Thursday, January 12, 2012

Reality Now

Today hasn't been the best of days. My mind has been going over all that I found out yesterday. I'm feeling extremely overwhelmed and when I'm alone my emotions overcome me. This is all becoming my reality now. Previously it has been in the near future. I've been doing research and waiting on test results and now it is here....

I have a tenative surgery date scheduled. It is in 2 weeks and 5 days.

I have a MASTECTOMY in 2 weeks and 5 days.

In 2 weeks and 5 days I am losing my breast. A part of me. A part of my femininity.

Sure, I get a reconstructed breast, basically any size I choose (within reason, not that I really want much augmentation) and an implant on the opposite side for symmetry, but right now, I'm mourning the fact that it won't be "me". I won't be able to feel it. It has limited to no sensation. In some of the literature I have read it is described as an amputation--which it is--and that many will have "phantom" sensations. But it will be cancer free, and it can save my life.
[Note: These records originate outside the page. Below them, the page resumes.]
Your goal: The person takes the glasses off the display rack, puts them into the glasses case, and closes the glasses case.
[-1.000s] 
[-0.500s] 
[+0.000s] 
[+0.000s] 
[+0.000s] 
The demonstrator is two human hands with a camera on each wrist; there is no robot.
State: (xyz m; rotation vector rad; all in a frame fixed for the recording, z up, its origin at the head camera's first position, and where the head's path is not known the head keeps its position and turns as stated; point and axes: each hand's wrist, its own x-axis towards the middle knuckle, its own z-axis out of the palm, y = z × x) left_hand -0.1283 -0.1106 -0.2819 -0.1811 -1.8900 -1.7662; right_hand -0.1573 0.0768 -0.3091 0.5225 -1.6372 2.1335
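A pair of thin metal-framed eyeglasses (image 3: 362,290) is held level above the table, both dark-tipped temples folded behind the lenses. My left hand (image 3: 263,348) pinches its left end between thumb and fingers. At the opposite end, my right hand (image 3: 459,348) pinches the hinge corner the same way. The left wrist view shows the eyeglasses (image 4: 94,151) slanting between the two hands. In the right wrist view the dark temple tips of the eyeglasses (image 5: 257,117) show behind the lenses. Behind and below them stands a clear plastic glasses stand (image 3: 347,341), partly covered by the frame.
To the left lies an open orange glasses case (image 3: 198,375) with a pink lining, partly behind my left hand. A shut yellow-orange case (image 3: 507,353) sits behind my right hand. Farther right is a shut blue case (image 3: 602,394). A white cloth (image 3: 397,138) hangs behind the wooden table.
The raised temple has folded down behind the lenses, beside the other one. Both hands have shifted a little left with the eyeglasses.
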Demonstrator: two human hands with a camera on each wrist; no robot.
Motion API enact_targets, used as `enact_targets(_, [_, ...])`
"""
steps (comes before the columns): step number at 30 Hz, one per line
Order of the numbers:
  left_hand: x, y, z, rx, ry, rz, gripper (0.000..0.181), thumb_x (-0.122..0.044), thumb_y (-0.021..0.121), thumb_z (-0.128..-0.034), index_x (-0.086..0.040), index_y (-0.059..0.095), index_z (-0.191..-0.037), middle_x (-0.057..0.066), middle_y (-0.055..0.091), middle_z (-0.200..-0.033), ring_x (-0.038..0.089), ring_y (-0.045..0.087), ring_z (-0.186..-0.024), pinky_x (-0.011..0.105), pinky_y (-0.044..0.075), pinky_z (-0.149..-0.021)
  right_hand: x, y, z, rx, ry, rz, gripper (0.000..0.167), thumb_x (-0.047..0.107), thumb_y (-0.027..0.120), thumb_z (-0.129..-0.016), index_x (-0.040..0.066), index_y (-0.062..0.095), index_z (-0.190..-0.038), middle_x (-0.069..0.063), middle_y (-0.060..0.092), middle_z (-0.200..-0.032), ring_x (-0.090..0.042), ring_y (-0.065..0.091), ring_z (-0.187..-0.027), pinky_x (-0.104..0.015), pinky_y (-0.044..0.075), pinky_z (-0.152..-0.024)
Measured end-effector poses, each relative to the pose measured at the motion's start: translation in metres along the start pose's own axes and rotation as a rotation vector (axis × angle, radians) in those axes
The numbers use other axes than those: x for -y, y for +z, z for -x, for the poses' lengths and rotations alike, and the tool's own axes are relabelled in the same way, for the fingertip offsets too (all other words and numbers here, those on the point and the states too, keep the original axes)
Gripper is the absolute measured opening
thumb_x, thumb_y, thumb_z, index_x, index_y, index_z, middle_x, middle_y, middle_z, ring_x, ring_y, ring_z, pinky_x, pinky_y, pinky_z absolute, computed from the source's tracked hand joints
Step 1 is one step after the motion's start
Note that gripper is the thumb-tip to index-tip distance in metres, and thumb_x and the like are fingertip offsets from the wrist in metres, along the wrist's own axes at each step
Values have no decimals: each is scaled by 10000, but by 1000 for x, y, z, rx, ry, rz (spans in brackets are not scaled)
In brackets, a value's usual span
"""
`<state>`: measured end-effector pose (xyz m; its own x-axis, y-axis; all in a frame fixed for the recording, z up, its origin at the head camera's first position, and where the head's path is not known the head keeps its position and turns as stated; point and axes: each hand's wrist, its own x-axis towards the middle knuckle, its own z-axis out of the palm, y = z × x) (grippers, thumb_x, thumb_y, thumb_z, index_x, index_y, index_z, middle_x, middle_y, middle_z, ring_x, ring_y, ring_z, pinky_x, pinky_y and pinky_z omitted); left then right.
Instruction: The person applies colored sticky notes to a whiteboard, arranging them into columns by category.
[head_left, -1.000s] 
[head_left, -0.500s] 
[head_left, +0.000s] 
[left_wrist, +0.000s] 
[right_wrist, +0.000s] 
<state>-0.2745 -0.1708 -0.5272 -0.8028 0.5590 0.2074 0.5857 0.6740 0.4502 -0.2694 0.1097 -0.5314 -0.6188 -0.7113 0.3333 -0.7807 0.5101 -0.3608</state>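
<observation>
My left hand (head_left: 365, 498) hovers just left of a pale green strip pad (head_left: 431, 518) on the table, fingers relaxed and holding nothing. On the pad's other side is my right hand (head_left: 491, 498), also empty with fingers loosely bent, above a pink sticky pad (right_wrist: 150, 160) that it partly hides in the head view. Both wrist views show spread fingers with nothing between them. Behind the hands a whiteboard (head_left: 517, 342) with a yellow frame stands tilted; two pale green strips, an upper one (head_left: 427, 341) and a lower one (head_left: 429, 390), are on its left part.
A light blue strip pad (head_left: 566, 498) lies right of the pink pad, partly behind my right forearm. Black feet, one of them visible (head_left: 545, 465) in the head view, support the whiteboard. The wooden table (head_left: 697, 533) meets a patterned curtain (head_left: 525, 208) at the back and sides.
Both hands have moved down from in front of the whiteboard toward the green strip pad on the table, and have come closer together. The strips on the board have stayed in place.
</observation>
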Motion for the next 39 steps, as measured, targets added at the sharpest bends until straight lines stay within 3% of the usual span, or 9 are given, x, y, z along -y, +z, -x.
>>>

Then there is facing the actual surgery. I've never had surgery before aside from getting my wisdom teeth out. I'm scared to go under the knife, scared for the pain, scared for recovery. Scared to see the scar for the first time. To see myself for the first time. It's gonna be hard.

Then flip the coin...they biopsied a lymph node. What if it comes back positive? Chemo first. I haven't mentally wrapped my mind around chemo yet. I know nearly nothing about it (in my standards). I haven't even met with a medical oncologist yet. I'd still have a surgery to place the chemo port. I know very little about that as well. I thought I had at least another 4-6 weeks to research and prepare for this and now, well it may be happening soon. Ugh!

And now what do I do....wait.

Until next Tuesday.

Until I have my biospy results back.

Double Ugh!

3 comments:

Maclaine & Sara said...

Bree--I love how honest you are. I can understand everything you say... your worries, your fears, etc. I don't have ANY idea on how you are actually feeling but I can only imagine. Thanks for keeping your blog updated, I think about you a lot. Please know I am here if you need anything. I am sorry I don't have any comforting words--I just think it's awesome you are able to express how you truly feel. I think that's so important. Sending lots of love your way!!!

Katie said...

You are so brave! You can do this I know it!!! If there is anything you need let me know. Our prayers are with you.

erin and shaun said...

We are thinking about you often! I can only imagine all the anxiety and anticipation you are having! I hope Tuesday gets here soon and you can get some answers about where to go from here. Love ya!